Hugo Wolf wordt gezien als één van de grootste liedcomponisten aller tijden. Hij schreef zo’n driehonderd liederen, waarvan de meeste pas na zijn dood werden uitgegeven. Een hoogtepunt in zijn oeuvre vormt ongetwijfeld het Italienisches Liederbuch, een verzameling van 46 op muziek gezette gedichten.
Wonderjaren
De tijd waarin Hugo Wolf leefde, eind negentiende eeuw, was er één van zeer verschillende en tegenstrijdige stromingen: het fin de siècle, het decadentisme, het symbolisme, etc. Maar Wolf leek aan zijn tijd voorbij te leven, en zijn composities hebben weinig van doen met het leven van alledag. Zijn muzikale weg verliep langzaam en soms ook pijnlijk. Pas in 1888 kwam er beweging in, en begonnen zijn drie wonderjaren. In hoog tempo ontstonden toen meer dan tweehonderd liederen.
Muziek als communicatie
Als geen ander besefte Wolf dat muziek, in combinatie met taal, een middel was om te communiceren. Hoe verfijnder het gedicht was, hoe meer Wolf op dreef raakte. Zijn liedcycli zijn vaak gewijd zijn aan één dichter, zoals blijkt uit de Mörike-Lieder, de Eichendorff-Lieder, en de Goethe-Lieder. Voor iedere dichter had Wolf een eigen klanktaal, en hij zette de poëzie met ongekende diepzinnigheid op muziek.
Wolf wist in al zijn liederen een dramatische boog te spannen, van begin tot eind, en verstond de kunst om één moment onder een brandglas te leggen en tot leven te wekken. Met een feilloze psychologische blik wist hij de gevoelens van de titelfiguur zeer precies weer te geven. Daarbij is de verwevenheid van de zangstem en de pianobegeleiding indrukwekkend.
Uit het gewone leven
Wolfs Italienisches Liederbuch is gebaseerd op de gelijknamige dichtbundel van Paul Heyse, uit 1860. Deze bundel bevat voornamelijk poëzie van anonieme dichters. De gedichten zijn kort en herhalend, en geven een levendig en intiem beeld van de werkelijkheid. Ze beschrijven het dorpsleven, het leven op straat, in de kerk, en vooral de mensen: of ze droevig zijn, vrolijk, verliefd, wanhopig, opgenomen in de gemeenschap of juist ervan buiten gesloten.
Experimenten
De meeste gedichten uit het origineel van Heyse zijn rispetti, een Italiaanse versvorm, waarin hetzelfde basisidee verschillende keren achter elkaar wordt uitgedrukt. Wolf vond dit een uiterst geschikt middel om te kunnen experimenteren met de harmonieën. Een rispetto is kort, en de gedichten die Wolf uitzocht, hadden meestal maar zes of acht regels.
Emotioneel betrokken
Wolfs Italienisches Liederbuch wordt gerekend tot zijn derde periode, en het is alsof hij met deze liederen thuiskomt bij zichzelf. Ook lijkt het of hij in deze periode emotioneel meer betrokken raakte bij de tekst, vooral bij de liefdespoëzie. Deze liederen werden nóg verfijnder dan zijn voorgaande composities. Wolf componeerde in een rijke, expressieve taal, en bijna alle ernstige liederen werden in zijn handen nog intenser dan in het Italiaanse origineel. Wolf vond dat het tweede deel van het Italienisches Liederbuch meer absolute muziek bevatte dan het eerste.
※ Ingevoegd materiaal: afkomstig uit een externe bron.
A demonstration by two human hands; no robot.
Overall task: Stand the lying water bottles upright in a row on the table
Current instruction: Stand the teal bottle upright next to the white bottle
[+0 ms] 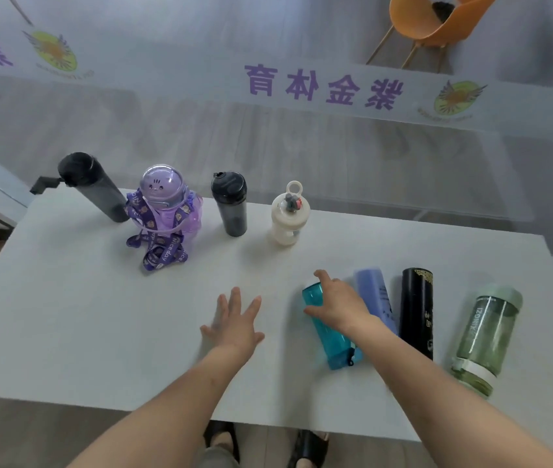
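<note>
Several bottles lie side by side at the right of the white table (65, 332): a teal bottle (327, 336), a lilac bottle (375, 295), a black bottle (416, 312) and a pale green bottle (484, 336). My right hand (337, 304) lies over the teal bottle's far end, fingers curled around it. My left hand (234, 320) hovers flat over bare table to its left, fingers spread, holding nothing. Along the far edge stand a tall dark grey bottle (94, 185), a purple dome-lidded bottle (167, 204) with a lanyard, a short dark bottle (229, 202) and a cream bottle (288, 216).
A frosted glass wall with purple lettering (322, 86) runs behind the table. An orange chair (434, 18) shows beyond it at the top right. The table's near edge sits just above my feet (309, 447). Bare tabletop stretches from the left side to the middle.
</note>
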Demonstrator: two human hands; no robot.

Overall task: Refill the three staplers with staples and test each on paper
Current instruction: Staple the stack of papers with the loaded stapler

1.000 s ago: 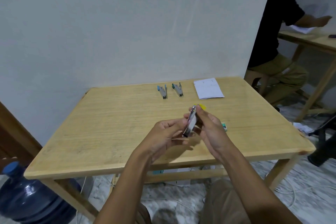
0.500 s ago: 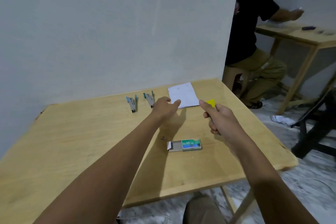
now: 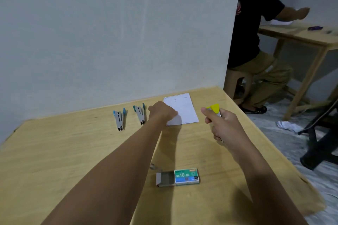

Het instrumentale karakter van de muziek is in deze liederen dan ook onmiskenbaar aanwezig. Veel muziek kon zelfs even goed worden gespeeld door een strijkkwartet, zei Wolf zelf ooit.
In twee keer…
Wolf begon aan de liederen in de laatste maand van 1889, en hij componeerde extreem snel. Zijn nieuwe uitbarsting van creativiteit ging door tot Kerstmis, maar daarna verdween zijn Muze voor lange tijd. Het tweede deel ontstond pas in het voorjaar van 1896. De stijl van deze liederen is nog serener, delicater en ingetogener. Wolf zelf beschouwde de liederen als ‘zijn meest originele en artistiek meest volkomen’.